Find every line below with "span" in it and give only how many there are.
==== Available records ====
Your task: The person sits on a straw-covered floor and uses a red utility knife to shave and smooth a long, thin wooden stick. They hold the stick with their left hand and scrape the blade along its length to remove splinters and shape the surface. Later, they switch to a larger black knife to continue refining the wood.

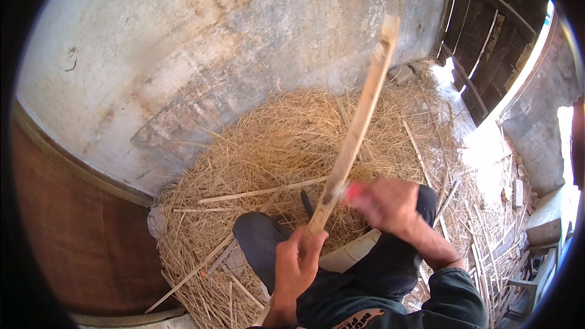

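Observation:
My left hand point(297, 265) grips the lower end of a long pale wooden stick point(358, 120) that slants up and away to the right. My right hand point(385, 202), blurred by motion, is beside the stick's lower part and holds a tool with a red handle point(353, 191). A dark blade point(306, 202) shows just left of the stick, near my knee. My legs in dark trousers point(268, 240) are folded below the hands.
A heap of dry straw point(286, 140) and thin cut strips covers the ground ahead. A stained plaster wall point(213, 42) rises behind it, a brown wooden panel point(79, 231) stands on the left, and a dark slatted door point(487, 30) is at the upper right.

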Tool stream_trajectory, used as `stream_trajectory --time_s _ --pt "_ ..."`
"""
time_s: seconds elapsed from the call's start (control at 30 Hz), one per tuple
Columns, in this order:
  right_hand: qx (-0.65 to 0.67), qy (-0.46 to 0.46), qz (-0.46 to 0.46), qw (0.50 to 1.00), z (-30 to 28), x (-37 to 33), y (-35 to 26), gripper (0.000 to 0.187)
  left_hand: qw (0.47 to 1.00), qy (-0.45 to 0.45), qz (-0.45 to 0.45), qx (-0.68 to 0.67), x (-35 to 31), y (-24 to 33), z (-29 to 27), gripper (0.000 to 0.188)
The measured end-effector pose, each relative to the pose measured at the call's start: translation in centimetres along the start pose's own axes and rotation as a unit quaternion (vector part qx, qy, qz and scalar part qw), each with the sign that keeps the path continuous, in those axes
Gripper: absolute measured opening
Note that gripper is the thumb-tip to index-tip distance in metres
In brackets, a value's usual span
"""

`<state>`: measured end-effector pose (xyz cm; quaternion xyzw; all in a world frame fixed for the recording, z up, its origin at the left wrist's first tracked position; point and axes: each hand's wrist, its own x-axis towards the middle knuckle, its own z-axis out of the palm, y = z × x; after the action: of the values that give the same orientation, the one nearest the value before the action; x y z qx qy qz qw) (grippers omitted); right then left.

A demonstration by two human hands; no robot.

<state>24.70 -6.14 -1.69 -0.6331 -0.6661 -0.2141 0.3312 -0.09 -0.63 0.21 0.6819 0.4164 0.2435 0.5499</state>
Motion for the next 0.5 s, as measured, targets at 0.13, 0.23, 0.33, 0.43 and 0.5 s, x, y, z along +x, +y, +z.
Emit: stream_trajectory --time_s 0.13,0.23,0.33,0.43,0.5 --pt "0.032 0.206 0.356 0.911 -3.0 4.3 9.2 0.016 0.997 -0.067 -0.028 0.033 -2.6 -2.3 -0.1 0.028" --pt "0.064 0.189 0.289 0.936 -2.7 3.5 7.8 0.016 0.999 -0.030 -0.041 0.018 -2.0 -2.1 -0.7 0.026" --pt "0.148 0.080 0.187 0.968 -0.8 1.9 3.4 0.015 0.999 0.013 -0.025 0.021 -0.6 -2.3 -1.1 0.024" --pt "0.196 0.021 0.073 0.978 0.5 0.6 0.4 0.021 0.998 0.038 0.004 0.042 0.5 -0.6 -0.9 0.023" --pt "0.178 -0.002 0.034 0.983 0.7 0.5 -1.1 0.030 0.998 0.054 0.022 0.038 0.7 -0.4 -0.6 0.022"
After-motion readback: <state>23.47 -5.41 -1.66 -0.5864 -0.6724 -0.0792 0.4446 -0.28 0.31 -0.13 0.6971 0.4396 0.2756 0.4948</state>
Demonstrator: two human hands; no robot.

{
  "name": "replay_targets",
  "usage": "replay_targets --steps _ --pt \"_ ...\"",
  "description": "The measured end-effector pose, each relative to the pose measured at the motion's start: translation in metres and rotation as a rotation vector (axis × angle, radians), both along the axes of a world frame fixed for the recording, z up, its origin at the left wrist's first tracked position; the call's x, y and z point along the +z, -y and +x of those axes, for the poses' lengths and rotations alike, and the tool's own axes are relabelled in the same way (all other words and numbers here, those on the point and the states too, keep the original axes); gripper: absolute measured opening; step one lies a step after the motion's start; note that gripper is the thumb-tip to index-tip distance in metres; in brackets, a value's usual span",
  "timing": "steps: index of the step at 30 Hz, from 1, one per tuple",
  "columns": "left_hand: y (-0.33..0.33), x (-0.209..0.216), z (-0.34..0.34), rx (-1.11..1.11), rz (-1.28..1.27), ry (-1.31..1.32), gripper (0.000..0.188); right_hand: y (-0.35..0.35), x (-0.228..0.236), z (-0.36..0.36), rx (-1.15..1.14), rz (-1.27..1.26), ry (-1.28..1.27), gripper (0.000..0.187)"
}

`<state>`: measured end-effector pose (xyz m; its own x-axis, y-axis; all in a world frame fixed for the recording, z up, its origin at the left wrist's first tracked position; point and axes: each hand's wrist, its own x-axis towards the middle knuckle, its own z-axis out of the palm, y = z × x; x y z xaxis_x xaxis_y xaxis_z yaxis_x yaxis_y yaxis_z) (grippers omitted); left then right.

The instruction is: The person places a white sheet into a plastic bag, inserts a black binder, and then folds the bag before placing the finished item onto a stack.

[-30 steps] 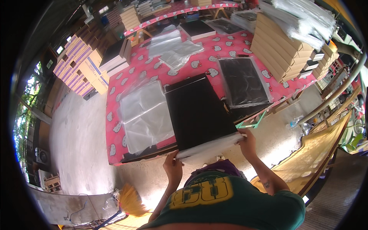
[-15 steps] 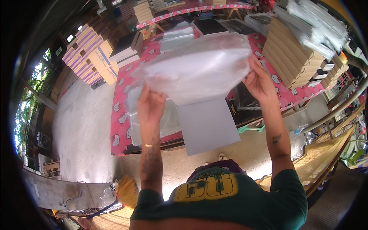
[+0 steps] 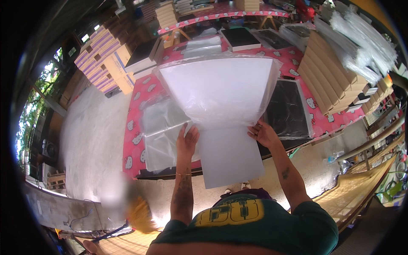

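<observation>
A clear plastic bag [image 3: 265, 91] lies spread in front of me around a broad white panel [image 3: 219, 87]. From the bag's near end a pale grey board [image 3: 231, 157] sticks out past the table edge; I cannot tell whether it joins the white panel. My left hand [image 3: 187, 139] is closed at the bag's near left edge, beside the grey board. At the near right edge my right hand [image 3: 263, 134] pinches the film with curled fingers. Flat clear bags [image 3: 161, 136] lie left of my left hand. Beyond my right hand is a black panel in clear film [image 3: 289, 108].
The table wears a pink patterned cover [image 3: 140, 112]. Folded brown cartons [image 3: 329, 74] stand at the right, with bundled clear film [image 3: 361, 38] above them. Boxes [image 3: 104, 59] are stacked at the left. A black panel with white sides [image 3: 240, 38] lies at the back. A broom [image 3: 142, 214] is low left.
Both hands have come nearer to me and closer together, down along the bag's sides. The bag, raised and billowing before, now lies flatter around the white panel.
</observation>
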<state>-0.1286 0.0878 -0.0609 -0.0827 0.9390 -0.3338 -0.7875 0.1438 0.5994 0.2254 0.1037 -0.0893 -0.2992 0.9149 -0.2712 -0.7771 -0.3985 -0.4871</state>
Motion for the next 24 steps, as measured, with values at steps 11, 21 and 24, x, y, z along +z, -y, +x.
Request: replay_targets --steps 11,21,24 --pt "-0.052 0.034 0.01 0.016 0.238 0.293 0.02 -0.025 0.012 -0.015 -0.136 0.147 0.02 0.011" --pt "-0.035 -0.022 -0.006 0.061 -0.04 -0.315 0.023 -0.02 -0.015 -0.005 -0.147 0.086 0.199 0.015" --pt "-0.057 0.016 0.021 -0.01 0.418 -0.737 0.032 -0.022 -0.026 -0.008 -0.143 0.169 0.339 0.016"
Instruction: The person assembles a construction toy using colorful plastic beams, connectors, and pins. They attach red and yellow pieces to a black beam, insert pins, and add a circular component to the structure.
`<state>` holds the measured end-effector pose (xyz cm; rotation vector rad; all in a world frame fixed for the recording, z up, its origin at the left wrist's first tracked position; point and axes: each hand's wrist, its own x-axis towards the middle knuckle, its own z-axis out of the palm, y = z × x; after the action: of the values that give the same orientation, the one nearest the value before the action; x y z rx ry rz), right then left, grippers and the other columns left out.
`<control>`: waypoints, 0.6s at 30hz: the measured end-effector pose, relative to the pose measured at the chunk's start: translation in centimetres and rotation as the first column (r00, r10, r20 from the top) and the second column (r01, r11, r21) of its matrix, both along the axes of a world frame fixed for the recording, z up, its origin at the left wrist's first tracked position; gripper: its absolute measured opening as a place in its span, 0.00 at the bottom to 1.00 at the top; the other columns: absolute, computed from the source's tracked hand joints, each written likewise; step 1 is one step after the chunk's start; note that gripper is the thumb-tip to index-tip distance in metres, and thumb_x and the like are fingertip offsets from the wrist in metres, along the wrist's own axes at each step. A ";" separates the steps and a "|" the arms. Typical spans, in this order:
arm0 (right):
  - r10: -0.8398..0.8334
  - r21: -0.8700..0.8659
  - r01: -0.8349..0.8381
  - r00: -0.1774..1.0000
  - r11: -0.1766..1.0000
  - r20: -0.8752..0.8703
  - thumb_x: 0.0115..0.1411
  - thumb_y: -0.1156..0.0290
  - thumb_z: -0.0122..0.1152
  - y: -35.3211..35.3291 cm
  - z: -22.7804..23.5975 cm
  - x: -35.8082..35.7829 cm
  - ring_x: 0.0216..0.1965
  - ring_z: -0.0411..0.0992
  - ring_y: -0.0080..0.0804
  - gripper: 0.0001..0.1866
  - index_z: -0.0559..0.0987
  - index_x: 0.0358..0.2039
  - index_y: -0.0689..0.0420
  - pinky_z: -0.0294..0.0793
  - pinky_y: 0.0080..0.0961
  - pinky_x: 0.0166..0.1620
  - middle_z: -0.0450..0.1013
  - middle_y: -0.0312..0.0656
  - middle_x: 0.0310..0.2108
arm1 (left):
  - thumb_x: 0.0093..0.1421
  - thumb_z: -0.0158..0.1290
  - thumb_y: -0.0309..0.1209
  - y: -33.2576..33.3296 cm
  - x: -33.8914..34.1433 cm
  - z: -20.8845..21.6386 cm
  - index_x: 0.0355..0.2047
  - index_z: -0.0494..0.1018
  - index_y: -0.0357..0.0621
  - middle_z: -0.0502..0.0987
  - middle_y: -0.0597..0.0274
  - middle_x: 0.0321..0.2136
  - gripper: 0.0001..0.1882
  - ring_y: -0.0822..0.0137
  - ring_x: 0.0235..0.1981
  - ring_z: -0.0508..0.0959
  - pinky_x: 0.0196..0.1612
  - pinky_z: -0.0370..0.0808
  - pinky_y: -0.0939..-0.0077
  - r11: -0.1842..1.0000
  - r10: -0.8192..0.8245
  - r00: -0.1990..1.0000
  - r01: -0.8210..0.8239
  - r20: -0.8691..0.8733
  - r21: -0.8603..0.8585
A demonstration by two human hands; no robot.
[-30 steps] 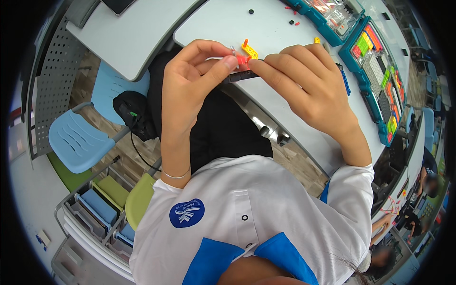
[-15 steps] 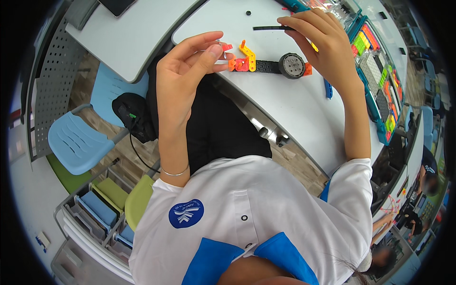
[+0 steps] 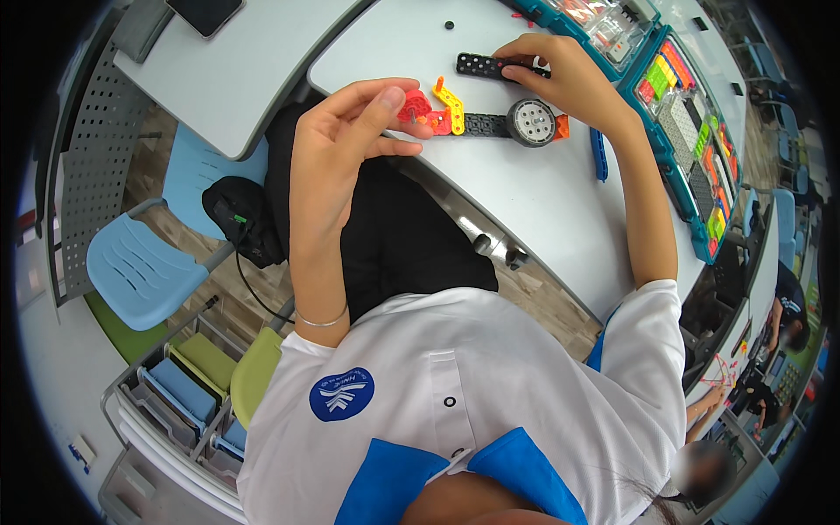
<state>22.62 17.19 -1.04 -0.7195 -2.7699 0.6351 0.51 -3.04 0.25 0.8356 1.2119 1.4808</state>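
Observation:
My left hand (image 3: 339, 131) pinches a red toothed piece, seemingly a gear (image 3: 414, 106), between thumb and fingers. My right hand (image 3: 579, 87) grips one end of a black perforated beam (image 3: 477, 65), its fingertips around a small red spot on it. Between the hands a building-block assembly lies on the white table (image 3: 525, 197). It has a black beam (image 3: 486, 125), a grey round wheel (image 3: 532, 122), a yellow bent beam (image 3: 451, 107) and an orange end piece (image 3: 562, 128). The gear overlaps its left end; whether they touch I cannot tell.
A teal parts case (image 3: 691, 227) with colourful pieces stands open at the right. A blue piece (image 3: 598, 156) lies near it, and a small black part (image 3: 450, 25) at the far edge. Another table at upper left bears a phone (image 3: 206, 12). Blue chairs (image 3: 144, 262) stand left.
The black beam has turned from edge-on to show its holes, and my right hand has come lower and left. The red piece in my left hand now shows its toothed face.

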 end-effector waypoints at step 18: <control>-0.195 0.383 0.192 0.980 0.904 -0.031 0.66 0.70 0.64 3.7 -0.7 2.2 0.40 0.80 0.38 0.11 0.84 0.47 0.55 0.79 0.33 0.48 0.81 0.42 0.43 | 0.63 0.61 0.21 -1.0 1.1 1.1 0.53 0.78 0.29 0.83 0.49 0.44 0.18 0.62 0.44 0.85 0.40 0.86 0.75 0.990 -0.134 0.991 0.134 0.012 -0.040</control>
<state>24.86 20.86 -1.70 -0.8868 -2.6606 0.0417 1.59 -4.06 1.33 0.8651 1.1529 1.3456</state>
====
Written solution: 3